* BRIEF
Beginning at the line that contains "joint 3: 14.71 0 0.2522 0", return every remaining line of the data below exactly; return nothing before it.

* COLLECTED MATERIAL
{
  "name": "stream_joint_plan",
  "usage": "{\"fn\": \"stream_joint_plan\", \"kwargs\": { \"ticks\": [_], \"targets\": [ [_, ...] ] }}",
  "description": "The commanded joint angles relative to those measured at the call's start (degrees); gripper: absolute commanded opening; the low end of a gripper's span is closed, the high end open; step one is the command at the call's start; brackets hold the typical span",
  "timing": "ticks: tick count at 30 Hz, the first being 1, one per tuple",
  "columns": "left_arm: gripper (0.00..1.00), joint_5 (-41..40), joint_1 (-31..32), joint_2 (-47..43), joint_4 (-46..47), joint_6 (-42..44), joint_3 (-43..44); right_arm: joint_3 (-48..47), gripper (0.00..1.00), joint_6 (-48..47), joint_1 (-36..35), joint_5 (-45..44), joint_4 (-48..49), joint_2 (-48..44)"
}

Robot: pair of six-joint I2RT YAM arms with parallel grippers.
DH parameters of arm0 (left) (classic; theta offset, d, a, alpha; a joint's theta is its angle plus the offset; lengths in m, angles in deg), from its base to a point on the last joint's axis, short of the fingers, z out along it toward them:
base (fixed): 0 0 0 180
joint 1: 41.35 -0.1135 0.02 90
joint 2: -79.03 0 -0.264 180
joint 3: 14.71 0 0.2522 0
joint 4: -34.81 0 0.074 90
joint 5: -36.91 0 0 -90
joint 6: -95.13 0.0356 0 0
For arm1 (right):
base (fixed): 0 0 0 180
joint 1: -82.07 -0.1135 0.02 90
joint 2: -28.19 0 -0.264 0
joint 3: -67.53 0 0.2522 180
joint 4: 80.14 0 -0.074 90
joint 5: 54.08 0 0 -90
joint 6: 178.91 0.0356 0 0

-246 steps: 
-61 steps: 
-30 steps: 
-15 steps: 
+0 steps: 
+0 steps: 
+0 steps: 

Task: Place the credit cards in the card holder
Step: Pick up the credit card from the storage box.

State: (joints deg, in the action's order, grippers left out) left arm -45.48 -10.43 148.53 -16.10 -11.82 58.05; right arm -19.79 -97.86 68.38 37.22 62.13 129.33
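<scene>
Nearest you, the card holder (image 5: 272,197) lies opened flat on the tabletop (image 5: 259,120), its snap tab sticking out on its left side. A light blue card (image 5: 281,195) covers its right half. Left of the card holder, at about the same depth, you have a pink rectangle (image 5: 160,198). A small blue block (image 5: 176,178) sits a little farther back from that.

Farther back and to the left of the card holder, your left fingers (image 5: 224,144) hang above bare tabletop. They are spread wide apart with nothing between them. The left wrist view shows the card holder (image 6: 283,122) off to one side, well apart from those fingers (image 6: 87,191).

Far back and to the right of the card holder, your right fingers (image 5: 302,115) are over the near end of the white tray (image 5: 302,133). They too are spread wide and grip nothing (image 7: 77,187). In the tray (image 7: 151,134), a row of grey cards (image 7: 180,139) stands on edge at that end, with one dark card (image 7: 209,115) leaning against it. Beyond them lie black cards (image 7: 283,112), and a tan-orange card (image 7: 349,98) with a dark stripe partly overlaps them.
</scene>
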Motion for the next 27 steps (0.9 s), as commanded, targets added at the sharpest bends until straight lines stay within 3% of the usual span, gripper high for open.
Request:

* RESULT FOR THIS TASK
joint 3: 14.71 0 0.2522 0
joint 4: -34.81 0 0.074 90
joint 5: -36.91 0 0 -90
joint 6: -95.13 0.0356 0 0
For arm1 (right):
base (fixed): 0 0 0 180
joint 1: -82.07 -0.1135 0.02 90
joint 2: -28.19 0 -0.264 0
joint 3: -67.53 0 0.2522 180
joint 4: 80.14 0 -0.074 90
joint 5: 54.08 0 0 -90
joint 6: 178.91 0.0356 0 0

-246 steps: 
-61 steps: 
-30 steps: 
-15 steps: 
+0 steps: 
+0 steps: 
+0 steps: 

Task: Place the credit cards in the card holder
Step: Pick up the credit card from the storage box.

State: (joints deg, in the action's order, grippers left out) left arm -45.48 -10.43 148.53 -16.10 -11.82 58.05; right arm -19.79 -97.86 68.38 37.22 62.13 129.33
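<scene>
Nearest you, the card holder (image 5: 272,197) lies opened flat on the tabletop (image 5: 259,120), its snap tab sticking out on its left side. A light blue card (image 5: 281,195) covers its right half. Left of the card holder, at about the same depth, you have a pink rectangle (image 5: 160,198). A small blue block (image 5: 176,178) sits a little farther back from that.

Farther back and to the left of the card holder, your left fingers (image 5: 224,144) hang above bare tabletop. They are spread wide apart with nothing between them. The left wrist view shows the card holder (image 6: 283,122) off to one side, well apart from those fingers (image 6: 87,191).

Far back and to the right of the card holder, your right fingers (image 5: 302,115) are over the near end of the white tray (image 5: 302,133). They too are spread wide and grip nothing (image 7: 77,187). In the tray (image 7: 151,134), a row of grey cards (image 7: 180,139) stands on edge at that end, with one dark card (image 7: 209,115) leaning against it. Beyond them lie black cards (image 7: 283,112), and a tan-orange card (image 7: 349,98) with a dark stripe partly overlaps them.
</scene>
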Motion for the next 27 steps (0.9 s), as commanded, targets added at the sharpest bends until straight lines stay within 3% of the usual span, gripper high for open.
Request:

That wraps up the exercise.